The late Sir Winston Churchill, England’s cigar-chomping prime minister, once compared playing golf to chasing a quinine pill around a cow pasture.
Whether you’re a PGA Tour professional or a weekend hacker, most golfers can relate to Mr. Churchill’s blunt assessment of a sport that has brought Tiger Woods to his knees more than once.
Many golf historians trace golf’s origins back to Scotland, where the game was called Pagancia and played in an open field with a bent stick and leather ball filled with feathers. Long before The Golf Channel and Golf Digest, there were written reports of golf that go back as far as 1457, when King James II and the parliament of Scotland banned “golfe.” It seems Jimmy Deuce decided its popularity threatened archery practice for his warriors.
However, let’s digress and go back to the future.
With the economy still mired in a slump, some critics want to talk about the sad plight of the golf industry. They say many course designers on the national level are said to be playing the game rather than plotting new holes and hazards.
Not so fast, bogey-breath.
There is likely no better place in the world to conduct business than on the golf course.
Business executives around the world know that walking a beautiful track with Titanium driver in hand on a chamber of commerce, picture-perfect day is the optimum environment to close the big deal.
Like business, golf is a numbers game. Sure, you play it for fun, enjoy the camaraderie of friends and being outdoors. But golfers are competitive in their own way. It doesn’t matter if your name is Fred Couples or Joe Sixpack, making par and shooting a respectable score is the object, lest you find yourself buying the first round at the 19th hole.

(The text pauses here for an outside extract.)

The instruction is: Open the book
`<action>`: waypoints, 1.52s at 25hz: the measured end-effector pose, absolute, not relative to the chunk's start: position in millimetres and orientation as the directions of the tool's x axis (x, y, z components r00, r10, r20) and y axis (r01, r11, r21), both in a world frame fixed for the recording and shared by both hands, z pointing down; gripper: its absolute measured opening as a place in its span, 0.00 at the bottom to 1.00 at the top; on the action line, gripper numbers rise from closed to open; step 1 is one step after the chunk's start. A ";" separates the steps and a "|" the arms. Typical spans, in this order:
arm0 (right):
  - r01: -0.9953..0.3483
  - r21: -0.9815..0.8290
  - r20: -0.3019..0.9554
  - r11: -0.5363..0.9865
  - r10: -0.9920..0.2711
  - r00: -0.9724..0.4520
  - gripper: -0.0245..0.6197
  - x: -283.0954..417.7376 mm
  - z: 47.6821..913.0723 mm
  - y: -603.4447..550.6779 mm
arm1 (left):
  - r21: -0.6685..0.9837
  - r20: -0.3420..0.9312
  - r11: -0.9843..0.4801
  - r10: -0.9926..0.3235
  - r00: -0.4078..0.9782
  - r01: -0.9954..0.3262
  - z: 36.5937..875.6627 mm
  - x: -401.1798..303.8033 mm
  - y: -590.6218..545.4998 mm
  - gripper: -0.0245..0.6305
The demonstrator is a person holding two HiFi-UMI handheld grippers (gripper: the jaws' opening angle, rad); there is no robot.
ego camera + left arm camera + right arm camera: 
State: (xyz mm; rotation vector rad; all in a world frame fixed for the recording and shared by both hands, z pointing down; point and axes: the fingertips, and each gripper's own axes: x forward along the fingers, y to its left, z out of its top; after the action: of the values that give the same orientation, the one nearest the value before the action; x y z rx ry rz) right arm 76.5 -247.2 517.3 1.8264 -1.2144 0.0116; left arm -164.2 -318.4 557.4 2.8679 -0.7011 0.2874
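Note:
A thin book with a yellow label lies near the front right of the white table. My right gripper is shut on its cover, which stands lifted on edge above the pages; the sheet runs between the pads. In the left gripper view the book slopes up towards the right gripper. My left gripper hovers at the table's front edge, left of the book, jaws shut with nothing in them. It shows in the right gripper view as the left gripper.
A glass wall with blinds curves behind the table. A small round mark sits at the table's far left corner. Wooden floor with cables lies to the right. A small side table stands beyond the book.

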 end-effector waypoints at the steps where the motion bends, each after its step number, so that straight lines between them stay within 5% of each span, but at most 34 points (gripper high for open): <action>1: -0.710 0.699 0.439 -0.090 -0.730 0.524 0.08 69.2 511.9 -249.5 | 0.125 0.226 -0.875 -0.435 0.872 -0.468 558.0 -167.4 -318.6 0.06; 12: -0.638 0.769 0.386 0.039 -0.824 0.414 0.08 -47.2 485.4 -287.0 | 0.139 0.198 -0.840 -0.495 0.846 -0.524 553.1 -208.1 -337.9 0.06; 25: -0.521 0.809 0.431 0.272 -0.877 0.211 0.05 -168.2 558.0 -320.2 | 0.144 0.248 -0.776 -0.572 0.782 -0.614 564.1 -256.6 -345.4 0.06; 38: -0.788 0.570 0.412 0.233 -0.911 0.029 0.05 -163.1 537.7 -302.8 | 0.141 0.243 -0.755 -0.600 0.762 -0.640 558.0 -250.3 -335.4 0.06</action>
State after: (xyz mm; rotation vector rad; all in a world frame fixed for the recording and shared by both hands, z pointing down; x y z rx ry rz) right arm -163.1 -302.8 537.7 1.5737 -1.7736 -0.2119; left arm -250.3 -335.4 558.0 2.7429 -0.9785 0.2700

But golf is not an easy game. As most players can attest, it’s a beautifully maddening sport that teases you with hints of perfection then slaps you back down — often on the same day, even on the same hole.

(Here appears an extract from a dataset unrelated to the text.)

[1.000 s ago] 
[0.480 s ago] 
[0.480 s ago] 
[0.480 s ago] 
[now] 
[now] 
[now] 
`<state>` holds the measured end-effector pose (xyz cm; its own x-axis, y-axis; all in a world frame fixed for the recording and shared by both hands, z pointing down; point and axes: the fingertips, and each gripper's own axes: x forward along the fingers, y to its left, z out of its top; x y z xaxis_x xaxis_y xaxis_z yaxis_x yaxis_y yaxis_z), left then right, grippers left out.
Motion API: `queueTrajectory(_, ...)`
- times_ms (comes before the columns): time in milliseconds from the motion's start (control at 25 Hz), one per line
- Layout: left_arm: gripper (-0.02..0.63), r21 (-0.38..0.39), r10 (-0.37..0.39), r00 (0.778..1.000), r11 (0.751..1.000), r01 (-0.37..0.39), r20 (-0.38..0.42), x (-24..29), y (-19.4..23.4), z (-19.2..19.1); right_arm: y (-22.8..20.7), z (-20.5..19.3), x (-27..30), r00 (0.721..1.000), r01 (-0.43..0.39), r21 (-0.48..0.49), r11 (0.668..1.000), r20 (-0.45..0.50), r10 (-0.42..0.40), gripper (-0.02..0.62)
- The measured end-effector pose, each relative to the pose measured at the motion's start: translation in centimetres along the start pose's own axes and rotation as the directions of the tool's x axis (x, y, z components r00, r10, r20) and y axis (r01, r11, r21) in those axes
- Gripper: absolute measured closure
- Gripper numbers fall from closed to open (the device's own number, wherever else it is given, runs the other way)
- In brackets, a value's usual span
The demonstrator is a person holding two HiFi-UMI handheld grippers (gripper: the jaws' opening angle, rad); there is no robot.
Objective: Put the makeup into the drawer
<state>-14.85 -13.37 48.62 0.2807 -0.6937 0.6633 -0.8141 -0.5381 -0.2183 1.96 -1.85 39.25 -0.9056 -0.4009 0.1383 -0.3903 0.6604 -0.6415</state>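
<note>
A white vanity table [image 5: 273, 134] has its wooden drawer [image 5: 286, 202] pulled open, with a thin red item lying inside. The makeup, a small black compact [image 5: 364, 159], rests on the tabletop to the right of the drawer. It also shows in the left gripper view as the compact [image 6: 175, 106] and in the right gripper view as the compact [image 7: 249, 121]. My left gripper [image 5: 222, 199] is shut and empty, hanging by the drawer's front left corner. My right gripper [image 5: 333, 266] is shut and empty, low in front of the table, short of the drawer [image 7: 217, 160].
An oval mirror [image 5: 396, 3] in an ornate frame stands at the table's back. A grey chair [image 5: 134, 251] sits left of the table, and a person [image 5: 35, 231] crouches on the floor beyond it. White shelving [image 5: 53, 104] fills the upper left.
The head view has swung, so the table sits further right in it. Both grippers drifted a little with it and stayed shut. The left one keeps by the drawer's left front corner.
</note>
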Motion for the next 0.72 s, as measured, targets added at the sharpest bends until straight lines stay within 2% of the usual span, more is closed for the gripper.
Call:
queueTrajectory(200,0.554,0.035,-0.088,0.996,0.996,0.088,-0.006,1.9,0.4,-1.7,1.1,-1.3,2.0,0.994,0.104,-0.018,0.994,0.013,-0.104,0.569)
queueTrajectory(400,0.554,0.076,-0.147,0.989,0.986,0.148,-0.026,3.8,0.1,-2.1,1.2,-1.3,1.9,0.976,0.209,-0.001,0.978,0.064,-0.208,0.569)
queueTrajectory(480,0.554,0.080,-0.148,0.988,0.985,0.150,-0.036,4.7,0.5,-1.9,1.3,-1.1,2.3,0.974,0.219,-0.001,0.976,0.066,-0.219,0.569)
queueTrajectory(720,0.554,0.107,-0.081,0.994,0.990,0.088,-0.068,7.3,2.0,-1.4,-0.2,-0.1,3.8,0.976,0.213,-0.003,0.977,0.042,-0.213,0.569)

According to statistics from the National Golf Foundation, the average score on an 18-hole regulation course is 98. Only 5 percent of players break 80 and about 20 percent get under 90.
That leaves three out of four golfers shooting 90 or higher.
Now, don’t you feel better?
In our second-annual unscientific web poll, readers of the Mississippi Business Journal left little doubt about their choice for Mississippi’s favorite golf course.
Drum roll, please.
And the winner is … the immaculate track at Tunica National Golf Club, which finished fifth in the inaugural MBJ poll last year.
The 2010 poll champion Old Waverly Golf Club in West Point finished second, with Timberton, Azaleas at Dancing Rabbit and The Dogwoods at Hugh White State Park rounding out the 2011 MBJ Reader’s Choice “Mississippi’s Favorite Golf Courses.”